Problem requirements - Print the lines of the data, starting with the first, up to and including the line where "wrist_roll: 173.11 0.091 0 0" appears.

Data for processing -
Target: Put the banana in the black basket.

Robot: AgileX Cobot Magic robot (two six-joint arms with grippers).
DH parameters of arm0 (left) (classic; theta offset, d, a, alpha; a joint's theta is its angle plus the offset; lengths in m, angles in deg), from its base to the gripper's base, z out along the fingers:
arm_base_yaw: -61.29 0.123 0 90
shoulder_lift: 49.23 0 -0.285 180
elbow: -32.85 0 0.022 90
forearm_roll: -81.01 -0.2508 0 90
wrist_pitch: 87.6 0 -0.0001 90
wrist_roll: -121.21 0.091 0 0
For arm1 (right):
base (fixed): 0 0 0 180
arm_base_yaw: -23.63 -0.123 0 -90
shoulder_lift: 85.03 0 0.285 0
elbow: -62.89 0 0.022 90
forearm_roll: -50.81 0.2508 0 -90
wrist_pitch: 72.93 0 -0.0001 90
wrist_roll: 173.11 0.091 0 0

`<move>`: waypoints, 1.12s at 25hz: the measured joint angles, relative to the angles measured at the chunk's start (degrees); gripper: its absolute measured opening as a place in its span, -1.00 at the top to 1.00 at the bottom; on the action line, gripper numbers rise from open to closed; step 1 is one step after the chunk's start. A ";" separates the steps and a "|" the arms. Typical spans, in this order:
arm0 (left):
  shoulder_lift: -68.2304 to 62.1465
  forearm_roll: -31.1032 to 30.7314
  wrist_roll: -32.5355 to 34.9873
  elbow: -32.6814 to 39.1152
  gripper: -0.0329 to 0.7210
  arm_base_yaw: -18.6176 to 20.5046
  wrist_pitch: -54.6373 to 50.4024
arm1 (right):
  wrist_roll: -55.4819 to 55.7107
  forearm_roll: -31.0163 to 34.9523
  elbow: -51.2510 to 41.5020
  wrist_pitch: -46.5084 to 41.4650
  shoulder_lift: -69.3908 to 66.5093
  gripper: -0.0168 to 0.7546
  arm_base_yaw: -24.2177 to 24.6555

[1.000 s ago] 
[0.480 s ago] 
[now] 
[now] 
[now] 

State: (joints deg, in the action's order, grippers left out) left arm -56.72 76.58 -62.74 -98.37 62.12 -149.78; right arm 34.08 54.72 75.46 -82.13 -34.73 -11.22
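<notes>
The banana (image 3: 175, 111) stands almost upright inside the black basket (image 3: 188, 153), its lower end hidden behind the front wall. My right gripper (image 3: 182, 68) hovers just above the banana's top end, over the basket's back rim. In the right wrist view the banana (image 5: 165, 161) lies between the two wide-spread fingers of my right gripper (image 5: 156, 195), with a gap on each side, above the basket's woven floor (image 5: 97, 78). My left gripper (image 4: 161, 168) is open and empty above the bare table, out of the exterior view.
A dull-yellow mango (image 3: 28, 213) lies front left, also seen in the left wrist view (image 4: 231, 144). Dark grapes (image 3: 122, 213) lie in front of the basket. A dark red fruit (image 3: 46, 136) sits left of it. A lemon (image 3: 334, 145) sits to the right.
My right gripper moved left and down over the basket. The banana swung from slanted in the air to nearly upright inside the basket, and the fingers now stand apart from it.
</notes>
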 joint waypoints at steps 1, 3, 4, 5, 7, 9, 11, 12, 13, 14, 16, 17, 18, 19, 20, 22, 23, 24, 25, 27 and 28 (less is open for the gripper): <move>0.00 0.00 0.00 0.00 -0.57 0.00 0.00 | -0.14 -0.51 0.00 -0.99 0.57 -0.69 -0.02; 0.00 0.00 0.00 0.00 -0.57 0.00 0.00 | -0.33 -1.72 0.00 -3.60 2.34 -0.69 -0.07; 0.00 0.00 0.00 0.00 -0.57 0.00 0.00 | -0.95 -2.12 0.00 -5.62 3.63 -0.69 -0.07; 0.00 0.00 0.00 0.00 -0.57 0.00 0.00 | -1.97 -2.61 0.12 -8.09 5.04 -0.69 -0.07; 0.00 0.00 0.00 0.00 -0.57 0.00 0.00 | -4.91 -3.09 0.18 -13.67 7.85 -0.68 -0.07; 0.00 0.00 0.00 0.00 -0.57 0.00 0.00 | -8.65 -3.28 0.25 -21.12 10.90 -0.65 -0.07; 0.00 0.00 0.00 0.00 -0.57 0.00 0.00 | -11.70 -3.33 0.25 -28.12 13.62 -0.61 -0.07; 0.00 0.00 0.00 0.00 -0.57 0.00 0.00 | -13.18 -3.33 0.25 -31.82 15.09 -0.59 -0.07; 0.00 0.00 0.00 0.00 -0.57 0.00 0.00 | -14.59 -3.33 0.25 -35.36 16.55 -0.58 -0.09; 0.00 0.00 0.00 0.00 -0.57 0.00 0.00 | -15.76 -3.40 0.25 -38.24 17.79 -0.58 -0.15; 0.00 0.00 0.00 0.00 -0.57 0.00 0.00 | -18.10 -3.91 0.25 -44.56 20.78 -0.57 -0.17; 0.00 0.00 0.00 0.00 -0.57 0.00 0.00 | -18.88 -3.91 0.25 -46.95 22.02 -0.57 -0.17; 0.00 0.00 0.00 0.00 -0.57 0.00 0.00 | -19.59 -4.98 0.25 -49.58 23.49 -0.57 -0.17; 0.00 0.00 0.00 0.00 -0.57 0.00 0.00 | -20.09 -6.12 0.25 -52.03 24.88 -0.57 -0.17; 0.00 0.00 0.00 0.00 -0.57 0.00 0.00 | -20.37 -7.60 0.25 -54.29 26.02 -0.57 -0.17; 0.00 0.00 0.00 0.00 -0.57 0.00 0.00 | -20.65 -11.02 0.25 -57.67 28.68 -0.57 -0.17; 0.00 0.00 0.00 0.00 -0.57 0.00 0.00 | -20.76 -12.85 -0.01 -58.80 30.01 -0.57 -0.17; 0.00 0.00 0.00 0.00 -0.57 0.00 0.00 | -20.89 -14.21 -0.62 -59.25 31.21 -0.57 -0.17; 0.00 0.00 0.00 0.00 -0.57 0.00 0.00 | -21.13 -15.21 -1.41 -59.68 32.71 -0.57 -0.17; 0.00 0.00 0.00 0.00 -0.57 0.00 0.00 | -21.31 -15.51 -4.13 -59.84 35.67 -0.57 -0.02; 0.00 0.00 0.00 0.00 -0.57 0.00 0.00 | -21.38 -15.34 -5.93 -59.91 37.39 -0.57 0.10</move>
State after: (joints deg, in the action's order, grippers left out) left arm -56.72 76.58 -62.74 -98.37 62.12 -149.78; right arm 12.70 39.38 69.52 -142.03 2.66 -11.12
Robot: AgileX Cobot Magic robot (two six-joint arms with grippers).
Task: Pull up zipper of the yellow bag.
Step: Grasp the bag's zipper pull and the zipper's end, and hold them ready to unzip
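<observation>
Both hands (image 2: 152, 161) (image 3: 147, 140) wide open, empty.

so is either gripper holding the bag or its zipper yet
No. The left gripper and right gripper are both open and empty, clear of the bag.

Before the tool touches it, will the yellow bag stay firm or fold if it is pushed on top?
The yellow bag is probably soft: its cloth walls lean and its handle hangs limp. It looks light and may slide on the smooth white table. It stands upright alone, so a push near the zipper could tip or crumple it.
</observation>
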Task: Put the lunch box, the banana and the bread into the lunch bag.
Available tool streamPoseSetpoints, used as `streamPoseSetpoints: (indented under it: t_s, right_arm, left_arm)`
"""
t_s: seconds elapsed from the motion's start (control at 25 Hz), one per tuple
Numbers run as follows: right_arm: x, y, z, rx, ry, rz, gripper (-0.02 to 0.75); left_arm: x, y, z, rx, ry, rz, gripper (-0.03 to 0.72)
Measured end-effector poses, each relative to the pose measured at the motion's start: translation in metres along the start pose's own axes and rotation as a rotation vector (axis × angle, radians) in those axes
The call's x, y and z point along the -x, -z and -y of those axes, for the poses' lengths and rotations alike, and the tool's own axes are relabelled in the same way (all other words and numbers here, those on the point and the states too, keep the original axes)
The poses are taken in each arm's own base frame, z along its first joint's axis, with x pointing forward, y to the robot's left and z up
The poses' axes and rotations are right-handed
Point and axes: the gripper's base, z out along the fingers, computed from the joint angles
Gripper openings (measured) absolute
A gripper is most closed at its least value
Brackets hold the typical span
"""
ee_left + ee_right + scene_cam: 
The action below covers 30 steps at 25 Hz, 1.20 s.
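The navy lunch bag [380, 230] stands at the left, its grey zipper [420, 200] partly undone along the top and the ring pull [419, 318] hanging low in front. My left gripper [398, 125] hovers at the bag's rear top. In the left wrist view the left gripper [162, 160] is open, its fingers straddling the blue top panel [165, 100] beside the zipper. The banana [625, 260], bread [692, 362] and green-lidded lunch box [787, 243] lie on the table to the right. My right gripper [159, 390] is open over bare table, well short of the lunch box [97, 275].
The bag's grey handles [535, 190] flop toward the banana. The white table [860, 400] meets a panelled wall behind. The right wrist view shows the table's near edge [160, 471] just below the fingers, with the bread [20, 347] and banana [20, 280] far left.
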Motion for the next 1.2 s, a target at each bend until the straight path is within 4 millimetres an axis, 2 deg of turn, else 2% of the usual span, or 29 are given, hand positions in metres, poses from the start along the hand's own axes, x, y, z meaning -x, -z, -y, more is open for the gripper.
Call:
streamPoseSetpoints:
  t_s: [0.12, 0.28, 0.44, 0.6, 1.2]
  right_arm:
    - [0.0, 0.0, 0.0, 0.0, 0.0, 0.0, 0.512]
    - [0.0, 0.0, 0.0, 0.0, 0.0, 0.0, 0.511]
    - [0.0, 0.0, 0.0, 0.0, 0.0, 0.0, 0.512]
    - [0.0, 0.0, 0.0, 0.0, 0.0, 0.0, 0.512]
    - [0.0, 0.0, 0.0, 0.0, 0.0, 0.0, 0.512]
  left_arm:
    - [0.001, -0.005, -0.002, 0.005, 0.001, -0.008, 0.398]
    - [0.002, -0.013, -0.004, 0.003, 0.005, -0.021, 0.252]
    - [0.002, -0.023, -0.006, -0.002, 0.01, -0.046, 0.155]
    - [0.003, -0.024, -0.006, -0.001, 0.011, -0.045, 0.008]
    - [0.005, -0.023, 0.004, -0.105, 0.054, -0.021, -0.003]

Answer for this exercise -
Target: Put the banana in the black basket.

Robot: AgileX Cobot Magic robot (two six-joint arms with grippers).
DH parameters of arm0 (left) (classic; theta offset, d, a, alpha; a joint's theta is its angle plus the offset; lengths in m, angles in deg), from its base to the gripper's base, z out along the fingers:
arm_base_yaw: -61.29 0.123 0 90
shoulder_lift: 49.23 0 -0.285 180
elbow: -32.85 0 0.022 90
forearm_roll: -81.01 -0.2508 0 90
wrist_pitch: 87.6 0 -0.0001 90
wrist_roll: -121.21 0.091 0 0
For arm1 (right):
base (fixed): 0 0 0 180
arm_base_yaw: -23.63 -0.123 0 -90
shoulder_lift: 85.03 0 0.285 0
elbow: -62.89 0 0.022 90
forearm_roll: -50.81 0.2508 0 -90
wrist_pitch: 72.93 0 -0.0001 90
wrist_roll: 173.11 0.091 0 0

That completes the response to the exercise.